While Wirrabarra and the Southern Flinders offer the fruits of more alluvial soil, keep driving north to Parachilna and you hit the spot where the outback meets the Flinders Ranges. It’s a truly brutal environment but at the Prairie Hotel owners Jane and Ross Fargher have created one of the nation’s quirkier dining experiences.
Acknowledged as one of the world’s Hip Hotels, the globally-famous 1876 heritage landmark provides visitors with an interesting take on bush tucker with the ‘Feral Antipasto’ which includes kangaroo mettwurst, emu pate, goats cheese and bush tomato chilli jam an excellent starter. Step it up further with the “FMG” or Feral Mixed Grill which combines kangaroo fillets and camel sausage and more on the one plate. Try chicken, goat or roo satays or even a roo burger. The chefs also use quandongs, native herbs, lemon myrtle and mountain pepperberries.
You can stay the night, too. There are renovated rooms in the main hotel building or nearby self-contained cottages.

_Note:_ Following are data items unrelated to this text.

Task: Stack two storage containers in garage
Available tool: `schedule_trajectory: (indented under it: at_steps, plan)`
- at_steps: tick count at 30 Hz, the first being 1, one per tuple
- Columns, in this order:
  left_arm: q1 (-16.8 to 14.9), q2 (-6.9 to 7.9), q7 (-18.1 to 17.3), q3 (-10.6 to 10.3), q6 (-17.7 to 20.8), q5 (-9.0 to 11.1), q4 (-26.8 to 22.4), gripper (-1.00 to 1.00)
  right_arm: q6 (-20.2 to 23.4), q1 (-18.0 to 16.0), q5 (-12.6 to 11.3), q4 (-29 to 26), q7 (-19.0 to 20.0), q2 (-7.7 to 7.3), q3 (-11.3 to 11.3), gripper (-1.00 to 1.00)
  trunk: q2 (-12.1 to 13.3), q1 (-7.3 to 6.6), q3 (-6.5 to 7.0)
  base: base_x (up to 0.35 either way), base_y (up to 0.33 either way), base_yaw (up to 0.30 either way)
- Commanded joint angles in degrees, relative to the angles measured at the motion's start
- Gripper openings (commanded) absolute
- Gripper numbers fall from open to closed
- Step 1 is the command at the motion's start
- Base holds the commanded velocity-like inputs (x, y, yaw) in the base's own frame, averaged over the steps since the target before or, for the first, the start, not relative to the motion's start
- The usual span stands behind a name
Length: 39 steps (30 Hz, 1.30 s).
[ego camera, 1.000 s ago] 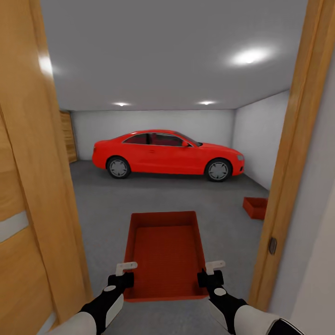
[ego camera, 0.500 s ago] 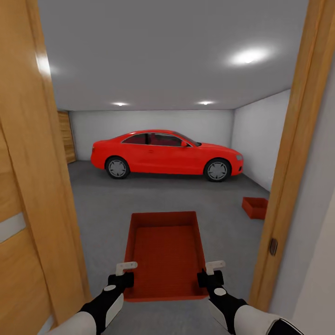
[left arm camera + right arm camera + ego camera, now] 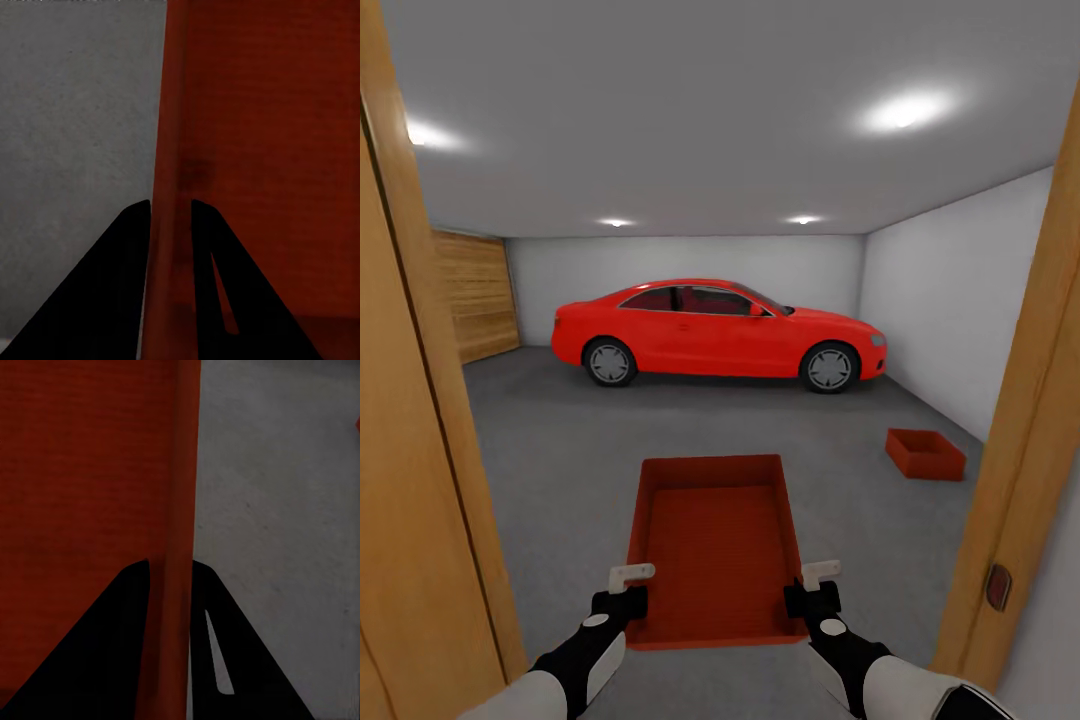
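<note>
You held the carried container level, left claw and right claw each pinching a side wall, so it cleared the door frame. The other container sat on the garage floor, right of the carried one, awaiting stacking.

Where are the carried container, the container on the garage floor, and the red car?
carried container [image 3: 715, 540], head view, its inner base.
container on the floor [image 3: 926, 455], head view, its near wall.
red car [image 3: 715, 335], head view, its side door.

Home garage seen through a wooden doorway, red car, grey floor, pale walls, ceiling lights
</note>
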Motion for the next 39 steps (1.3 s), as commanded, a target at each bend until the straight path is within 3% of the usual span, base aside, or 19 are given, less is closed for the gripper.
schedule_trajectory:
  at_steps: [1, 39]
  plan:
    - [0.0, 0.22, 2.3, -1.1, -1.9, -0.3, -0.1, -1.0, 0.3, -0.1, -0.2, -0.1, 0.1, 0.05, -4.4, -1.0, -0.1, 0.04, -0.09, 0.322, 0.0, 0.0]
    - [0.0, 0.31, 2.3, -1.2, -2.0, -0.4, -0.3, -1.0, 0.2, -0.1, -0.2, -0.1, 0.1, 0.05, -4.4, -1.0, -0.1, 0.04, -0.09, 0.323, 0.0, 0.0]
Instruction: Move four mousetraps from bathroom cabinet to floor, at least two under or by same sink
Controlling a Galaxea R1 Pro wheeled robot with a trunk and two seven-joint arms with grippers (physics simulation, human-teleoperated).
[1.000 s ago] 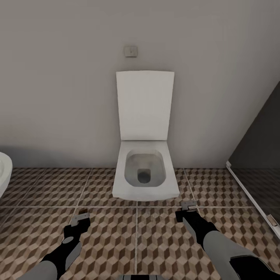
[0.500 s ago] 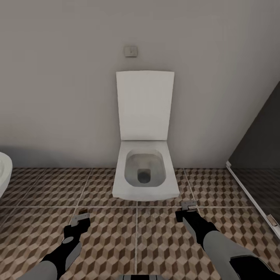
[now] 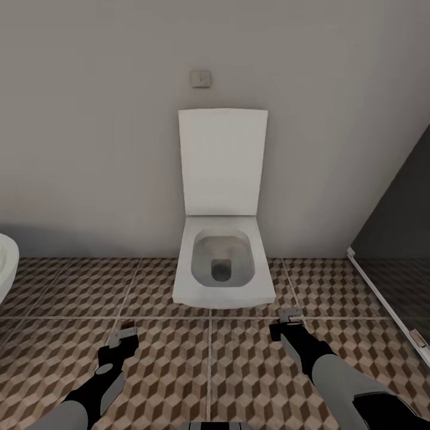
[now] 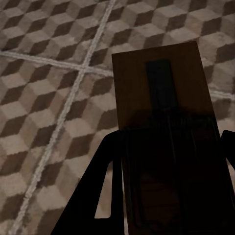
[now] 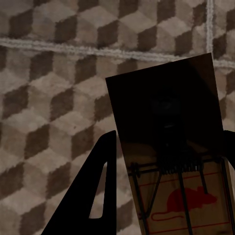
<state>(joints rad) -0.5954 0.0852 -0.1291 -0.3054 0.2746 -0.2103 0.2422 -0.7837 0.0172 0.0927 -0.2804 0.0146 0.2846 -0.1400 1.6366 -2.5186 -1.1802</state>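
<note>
We hold a mousetrap in each gripper. In the left wrist view, the left mousetrap fills the centre-right of the frame, a dark brown board clasped between the black fingers of our left gripper. In the right wrist view, the right mousetrap sits at centre-right, its lower part showing a wire spring and a red mouse print, gripped by our right gripper.

Both traps hang above the bathroom floor, tiled in brown, beige and white cubes with pale grout lines. In the head view our left gripper sits at lower left and our right gripper at lower right, just below the open white toilet at centre. A flush button is on the wall above it, a white rounded fixture shows at the left edge, and a dark glass shower screen stands at the right.
</note>
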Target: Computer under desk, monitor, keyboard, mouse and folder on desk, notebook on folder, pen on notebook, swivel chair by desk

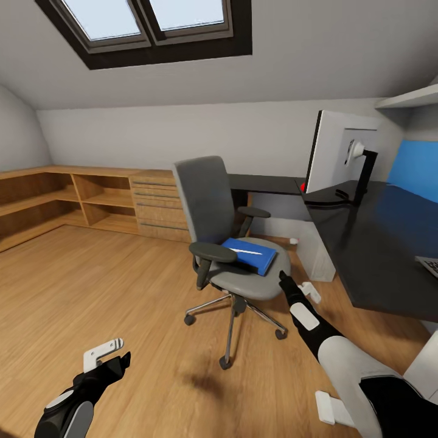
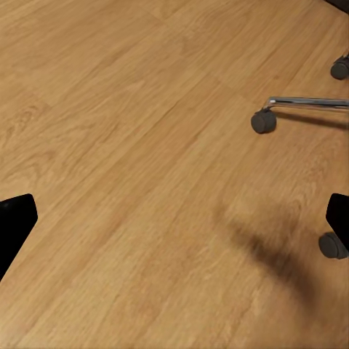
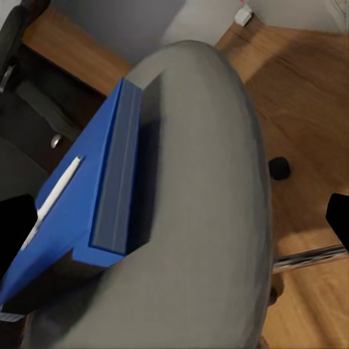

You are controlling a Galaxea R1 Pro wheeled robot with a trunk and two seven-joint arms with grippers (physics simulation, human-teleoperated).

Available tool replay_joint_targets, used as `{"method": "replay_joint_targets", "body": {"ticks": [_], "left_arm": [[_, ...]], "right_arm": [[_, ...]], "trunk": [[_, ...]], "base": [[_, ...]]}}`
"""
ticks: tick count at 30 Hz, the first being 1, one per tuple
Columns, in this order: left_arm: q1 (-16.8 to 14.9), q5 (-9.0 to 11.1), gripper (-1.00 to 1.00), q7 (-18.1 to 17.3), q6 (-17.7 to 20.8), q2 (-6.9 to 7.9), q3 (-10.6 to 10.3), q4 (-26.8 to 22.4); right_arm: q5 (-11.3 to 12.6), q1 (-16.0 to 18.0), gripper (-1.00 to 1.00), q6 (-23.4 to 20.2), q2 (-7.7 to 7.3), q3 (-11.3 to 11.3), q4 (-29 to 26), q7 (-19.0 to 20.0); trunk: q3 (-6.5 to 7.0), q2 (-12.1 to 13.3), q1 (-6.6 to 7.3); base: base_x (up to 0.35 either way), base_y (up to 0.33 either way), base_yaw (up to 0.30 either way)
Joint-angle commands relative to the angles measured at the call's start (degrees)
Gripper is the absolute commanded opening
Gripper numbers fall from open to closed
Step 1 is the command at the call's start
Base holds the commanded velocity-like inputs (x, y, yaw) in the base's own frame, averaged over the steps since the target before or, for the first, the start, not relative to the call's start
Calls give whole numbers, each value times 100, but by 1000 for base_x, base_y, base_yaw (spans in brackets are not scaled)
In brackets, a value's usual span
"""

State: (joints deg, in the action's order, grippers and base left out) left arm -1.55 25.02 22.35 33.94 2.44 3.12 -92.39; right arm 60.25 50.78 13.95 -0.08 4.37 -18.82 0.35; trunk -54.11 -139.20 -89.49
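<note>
Armrests (image 1: 214, 252) flank the swivel chair (image 1: 252, 277) seat; its front edge seems unobstructed.

Matt grey cloth on swivel chair (image 1: 243, 267), shiny metal legs; glossy dark table (image 1: 377, 243); smooth wooden floor (image 1: 91, 286).

No legible text, label, brand, number or sign is found in any view. The back of the monitor (image 1: 340, 152) at the upper right of the head view is plain, without a logo. The blue folder (image 1: 249, 254) on the swivel chair (image 1: 234, 243) bears no title. The keyboard (image 1: 429, 265) at the right edge of the worktop (image 1: 377, 243) is cut off, and its key markings are too small to be read.
</note>
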Motion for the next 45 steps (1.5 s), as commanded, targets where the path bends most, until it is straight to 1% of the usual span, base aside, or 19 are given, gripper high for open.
{"method": "replay_joint_targets", "body": {"ticks": [1, 19, 31, 37, 40, 44, 45], "left_arm": [[-3, 60, 100, 50, 18, 2, -4, -7], [-3, 61, 100, 50, 9, 2, -4, -7], [-3, 58, 100, 50, -9, 2, -4, -7], [-3, 56, 100, 50, 4, 2, -8, -7], [-3, 57, 100, 50, 3, 2, -11, -7], [-3, 56, 100, 50, -10, 2, -12, -7], [-3, 56, 100, 50, -10, 2, -12, -7]], "right_arm": [[79, 4, 100, 37, -2, 48, 4, 6], [101, 2, 100, 39, -1, 63, 0, 55], [118, 2, 100, 13, -17, 48, 17, 31], [129, 2, 100, 12, -61, 41, 25, 23], [207, 2, 100, 12, -102, 31, 26, 20], [477, 2, 100, 12, -159, 18, 33, 19], [602, 2, 100, 12, -186, 15, 34, 18]], "trunk": [[-6, -3, 1], [-6, -3, 1], [-6, -3, 1], [-6, -3, 1], [-6, -3, 1], [-6, -3, 1], [-6, -3, 1]], "base": [[0, 0, 0], [3, 0, 0], [216, 0, 0], [75, 0, 0], [49, 0, 0], [203, 0, 0], [269, 0, 0]]}}
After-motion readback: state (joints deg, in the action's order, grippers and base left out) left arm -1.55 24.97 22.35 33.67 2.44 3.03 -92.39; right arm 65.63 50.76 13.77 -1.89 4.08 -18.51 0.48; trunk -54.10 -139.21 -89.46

For a slightly more upmarket stay and a grander meal, a night at Arkaba Station’s homestead might see you enjoying saltbush lamb loin with goat’s cheese gnocchi, sautéed chanterelles, truffles and pea purée matched with great South Australian wines.
Alternatively, after a day of touring and even a wee tour of the old Blinman copper mine, an overnight stay at the Blinman Hotel in the heart of the Flinders Ranges is a fine option and the fully licensed restaurant offers a relaxed hearty mix of hotel favourites such as burgers and pizza as well as kangaroo, saltbush mutton and more.
If you’re looking for the full outback experience, head to Coober Pedy
and at Tom and Mary’s Greek Taverna wrap your laughing gear around traditional Greek items including yeeros and Greek salads. They’ve been open for over a decade and they’re providing some of the best food in the Flinders and more pertinently, the outback.